Interview with Wei Hsu
Managing Director of INS Global Consulting
Wei Hsu talks about how he assists foreign companies in establishing and strengthening their local presence in Asia. He provides employment solutions, staff outsourcing, as well as facilitates working visas, local contracts, salary sponsorships, tax declarations, recruitment of local teams, invoicing and office rental.
1. Who are your clients?
Our clients come from mid-market and multinational companies, as well as institutions and organizations. Each company presents us with a different set of challenges while expanding into the Asia-Pacific markets.
2. How do you support your clients?
We have developed a platform that works between businesses and their local representatives. It simplifies the recruitment and employment solutions. In each step of the organization's life cycle we provide personalized coaching. We find a qualified manager to represent the company in China and handle all recruitment matters, including the hiring of the onsite teams or sales support. We also assist with the administrative needs and financial requirements, such as controlling the fapiao.
3. Are your services location-specific or can you help anyone and anywhere in China/Asia?
Each industry, location and business type responds to specific requirements and processes. The business scope of the company determines the registration type. Our expertise is focused mainly on service companies and consulting activities.
4. Are there differences between various Asian markets?
There are several differences among Asia’s markets. For instance, the market entry time varies, i.e., one to six weeks in China and one to four weeks in Taiwan. Another example is the difference in administrative regulation, which is higher in Mainland China compared to Hong Kong.

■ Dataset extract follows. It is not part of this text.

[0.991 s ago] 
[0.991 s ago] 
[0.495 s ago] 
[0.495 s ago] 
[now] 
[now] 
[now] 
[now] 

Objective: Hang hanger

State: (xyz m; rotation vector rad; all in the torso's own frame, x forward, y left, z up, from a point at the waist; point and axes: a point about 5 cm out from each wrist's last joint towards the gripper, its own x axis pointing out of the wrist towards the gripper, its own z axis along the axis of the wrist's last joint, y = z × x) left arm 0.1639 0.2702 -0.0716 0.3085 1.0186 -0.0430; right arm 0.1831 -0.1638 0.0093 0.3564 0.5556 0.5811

5. Do you work with startups?
Certainly. We collaborate with startup foreign companies and freelancers looking for onsite administrative support for their local teams. Often startups need the most help because those companies don't have established ways of handling business.
6. What specific recommendations you have for brands/companies wanting to enter the China market?
Foreign investors and companies wanting to try their luck abroad will find that the Chinese market offers countless opportunities. However, to successfully set up a business in China, it is crucial to proceed following the country’s laws and regulations. The Chinese labor law, for example, is protective towards the employees hence the employers have to be very clear on rules and the law to equally protect themselves.
7. What are the possible dangers and pitfalls of starting a company in China?
There are many types of legal entities in China, each with advantages and limitations. It is necessary to carefully consider which legal entity will correspond to the needs of the business. Failure to do so can lead to many difficulties and issues in the company’s future, leading to the possibility of an eventual failure in China. I recommend considering the different options before entering the Mainland.
8. What is your advice when it comes to operating or starting a company in Asia/China?
First, be informed then make your move. A few months after the implementation of the new visa points system in China (1 April 2017), the Chinese authorities made further modifications in the table points. Find reliable help in the form of professional organizations or a partner company and don't rely on your knowledge from the West.
Wei Hsu is expert in facilitation of working visas, local contracts, salary sponsorship, tax declaration, recruitment of local teams, invoicing and office rental.